Starting at the first line, copy the data below through to the end, exactly.

· · · · ·

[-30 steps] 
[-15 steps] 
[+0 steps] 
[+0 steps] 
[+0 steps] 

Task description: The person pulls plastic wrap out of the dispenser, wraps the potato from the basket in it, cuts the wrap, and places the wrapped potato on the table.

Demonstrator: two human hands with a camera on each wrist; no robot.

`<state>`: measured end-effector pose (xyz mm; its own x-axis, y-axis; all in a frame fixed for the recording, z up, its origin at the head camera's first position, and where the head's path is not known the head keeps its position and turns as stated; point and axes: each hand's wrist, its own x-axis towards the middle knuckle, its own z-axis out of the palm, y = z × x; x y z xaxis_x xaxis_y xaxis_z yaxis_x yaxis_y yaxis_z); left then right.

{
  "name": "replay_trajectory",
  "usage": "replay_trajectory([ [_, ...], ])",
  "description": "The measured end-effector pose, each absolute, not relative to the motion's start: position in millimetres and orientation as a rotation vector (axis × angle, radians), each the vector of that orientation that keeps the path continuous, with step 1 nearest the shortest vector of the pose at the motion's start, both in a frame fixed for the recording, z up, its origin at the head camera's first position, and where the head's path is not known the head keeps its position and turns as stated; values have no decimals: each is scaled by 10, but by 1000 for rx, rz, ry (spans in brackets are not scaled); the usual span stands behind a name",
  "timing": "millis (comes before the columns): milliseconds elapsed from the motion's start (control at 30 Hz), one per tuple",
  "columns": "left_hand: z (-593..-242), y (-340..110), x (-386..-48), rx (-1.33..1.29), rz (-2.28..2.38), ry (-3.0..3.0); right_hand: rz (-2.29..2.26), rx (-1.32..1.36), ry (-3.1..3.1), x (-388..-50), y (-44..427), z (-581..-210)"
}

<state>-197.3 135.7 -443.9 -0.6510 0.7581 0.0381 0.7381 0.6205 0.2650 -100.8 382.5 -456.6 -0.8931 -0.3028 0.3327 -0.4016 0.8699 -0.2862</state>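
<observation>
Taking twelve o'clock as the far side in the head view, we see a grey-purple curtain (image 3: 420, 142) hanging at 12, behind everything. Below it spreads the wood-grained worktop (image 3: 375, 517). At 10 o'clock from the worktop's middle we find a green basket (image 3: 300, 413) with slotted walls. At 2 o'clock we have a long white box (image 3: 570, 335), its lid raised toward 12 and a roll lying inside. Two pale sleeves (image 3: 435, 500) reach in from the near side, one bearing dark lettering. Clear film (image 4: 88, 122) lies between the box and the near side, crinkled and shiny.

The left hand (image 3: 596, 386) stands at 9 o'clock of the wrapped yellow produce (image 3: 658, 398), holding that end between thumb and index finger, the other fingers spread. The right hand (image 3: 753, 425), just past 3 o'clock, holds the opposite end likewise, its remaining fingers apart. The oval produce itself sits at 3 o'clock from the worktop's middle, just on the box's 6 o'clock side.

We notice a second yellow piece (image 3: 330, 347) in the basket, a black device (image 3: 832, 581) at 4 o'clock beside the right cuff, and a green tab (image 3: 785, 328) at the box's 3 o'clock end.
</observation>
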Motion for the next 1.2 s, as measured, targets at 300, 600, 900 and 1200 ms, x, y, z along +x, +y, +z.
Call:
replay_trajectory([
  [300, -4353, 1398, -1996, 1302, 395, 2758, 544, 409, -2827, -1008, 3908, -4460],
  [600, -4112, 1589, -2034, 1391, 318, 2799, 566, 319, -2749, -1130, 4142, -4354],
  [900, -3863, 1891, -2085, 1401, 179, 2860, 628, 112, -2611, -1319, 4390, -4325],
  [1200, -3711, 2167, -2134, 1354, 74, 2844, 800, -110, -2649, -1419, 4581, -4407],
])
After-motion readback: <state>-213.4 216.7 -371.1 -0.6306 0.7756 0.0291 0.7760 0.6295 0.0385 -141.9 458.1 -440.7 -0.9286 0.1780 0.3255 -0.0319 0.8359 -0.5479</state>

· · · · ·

* [Result for this task]:
[-30 steps] 
[-15 steps] 
[+0 steps] 
[+0 steps] 
[+0 steps] 

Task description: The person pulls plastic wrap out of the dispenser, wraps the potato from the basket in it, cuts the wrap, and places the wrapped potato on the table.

Demonstrator: two human hands with a camera on each wrist; no robot.

`<state>`: measured end-effector pose (xyz mm; its own x-axis, y-axis; all in a frame fixed for the recording, z up, its origin at the head camera's first position, and where the head's path is not known the head keeps its position and turns as stated; point and axes: each hand's wrist, its own x-axis towards the middle knuckle, its own z-axis out of the palm, y = z × x; x y z xaxis_x xaxis_y xaxis_z yaxis_x yaxis_y yaxis_z); left then right.

{
  "name": "replay_trajectory",
  "usage": "replay_trajectory([ [_, ...], ])",
  "description": "The measured end-effector pose, each absolute, not relative to the motion's start: position in millimetres and orientation as a rotation vector (axis × angle, radians), each the vector of that orientation that keeps the path continuous, with step 1 nearest the shortest vector of the pose at the motion's start, both in a frame fixed for the recording, z up, its origin at the head camera's first position, and where the head's path is not known the head keeps its position and turns as stated; values have no decimals: each is scaled by 10, but by 1000 for rx, rz, ry (spans in brackets are not scaled); the usual span stands behind a name",
  "timing": "millis (comes before the columns): milliseconds elapsed from the motion's start (control at 30 Hz), one per tuple",
  "columns": "left_hand: z (-593..-242), y (-340..110), x (-386..-48), rx (-1.33..1.29), rz (-2.28..2.38), ry (-3.0..3.0); right_hand: rz (-2.29..2.26), rx (-1.32..1.36), ry (-3.1..3.1), x (-388..-50), y (-44..427), z (-581..-210)"
}

<state>-197.3 135.7 -443.9 -0.6510 0.7581 0.0381 0.7381 0.6205 0.2650 -100.8 382.5 -456.6 -0.8931 -0.3028 0.3327 -0.4016 0.8699 -0.2862</state>
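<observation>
Taking twelve o'clock as the far side in the head view, we see a grey-purple curtain (image 3: 420, 142) hanging at 12, behind everything. Below it spreads the wood-grained worktop (image 3: 375, 517). At 10 o'clock from the worktop's middle we find a green basket (image 3: 300, 413) with slotted walls. At 2 o'clock we have a long white box (image 3: 570, 335), its lid raised toward 12 and a roll lying inside. Two pale sleeves (image 3: 435, 500) reach in from the near side, one bearing dark lettering. Clear film (image 4: 88, 122) lies between the box and the near side, crinkled and shiny.

The left hand (image 3: 596, 386) stands at 9 o'clock of the wrapped yellow produce (image 3: 658, 398), holding that end between thumb and index finger, the other fingers spread. The right hand (image 3: 753, 425), just past 3 o'clock, holds the opposite end likewise, its remaining fingers apart. The oval produce itself sits at 3 o'clock from the worktop's middle, just on the box's 6 o'clock side.

We notice a second yellow piece (image 3: 330, 347) in the basket, a black device (image 3: 832, 581) at 4 o'clock beside the right cuff, and a green tab (image 3: 785, 328) at the box's 3 o'clock end.
</observation>
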Motion for the next 1.2 s, as measured, targets at 300, 600, 900 and 1200 ms, x, y, z along +x, +y, +z.
Call:
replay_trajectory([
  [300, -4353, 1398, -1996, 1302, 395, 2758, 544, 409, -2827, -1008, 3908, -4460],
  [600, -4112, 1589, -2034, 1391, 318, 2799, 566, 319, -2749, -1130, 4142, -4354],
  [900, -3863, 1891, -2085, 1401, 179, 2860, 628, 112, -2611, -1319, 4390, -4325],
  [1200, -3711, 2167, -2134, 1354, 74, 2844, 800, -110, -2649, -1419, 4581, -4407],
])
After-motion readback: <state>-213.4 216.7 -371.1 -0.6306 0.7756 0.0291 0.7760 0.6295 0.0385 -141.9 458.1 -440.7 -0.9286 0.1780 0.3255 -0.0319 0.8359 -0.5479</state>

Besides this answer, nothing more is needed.